■ Exercise prompt:
Only certain lines below are wanted: those starting at the line containing "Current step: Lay" and ending at the line containing "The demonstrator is", both included, each retyped exactly.

----------------------------------------

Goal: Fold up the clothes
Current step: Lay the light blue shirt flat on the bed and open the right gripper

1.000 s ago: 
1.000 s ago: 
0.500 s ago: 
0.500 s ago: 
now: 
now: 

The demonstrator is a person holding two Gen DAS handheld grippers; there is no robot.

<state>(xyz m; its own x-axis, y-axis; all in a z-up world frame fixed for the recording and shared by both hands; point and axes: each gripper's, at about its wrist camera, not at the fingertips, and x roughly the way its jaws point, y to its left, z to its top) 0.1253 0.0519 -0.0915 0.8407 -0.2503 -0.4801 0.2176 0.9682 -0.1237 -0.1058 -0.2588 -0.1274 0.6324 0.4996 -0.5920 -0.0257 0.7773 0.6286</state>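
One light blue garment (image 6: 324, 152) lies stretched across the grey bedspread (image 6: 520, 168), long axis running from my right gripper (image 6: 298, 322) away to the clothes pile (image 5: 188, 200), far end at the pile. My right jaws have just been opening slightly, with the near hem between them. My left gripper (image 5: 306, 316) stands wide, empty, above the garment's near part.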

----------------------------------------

■ Result of this exercise:
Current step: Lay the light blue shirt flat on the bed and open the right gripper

1.000 s ago: 
1.000 s ago: 
0.500 s ago: 
0.500 s ago: 
now: 
now: 

The demonstrator is a person holding two Gen DAS handheld grippers; there is no robot.

No more work is needed for this exercise.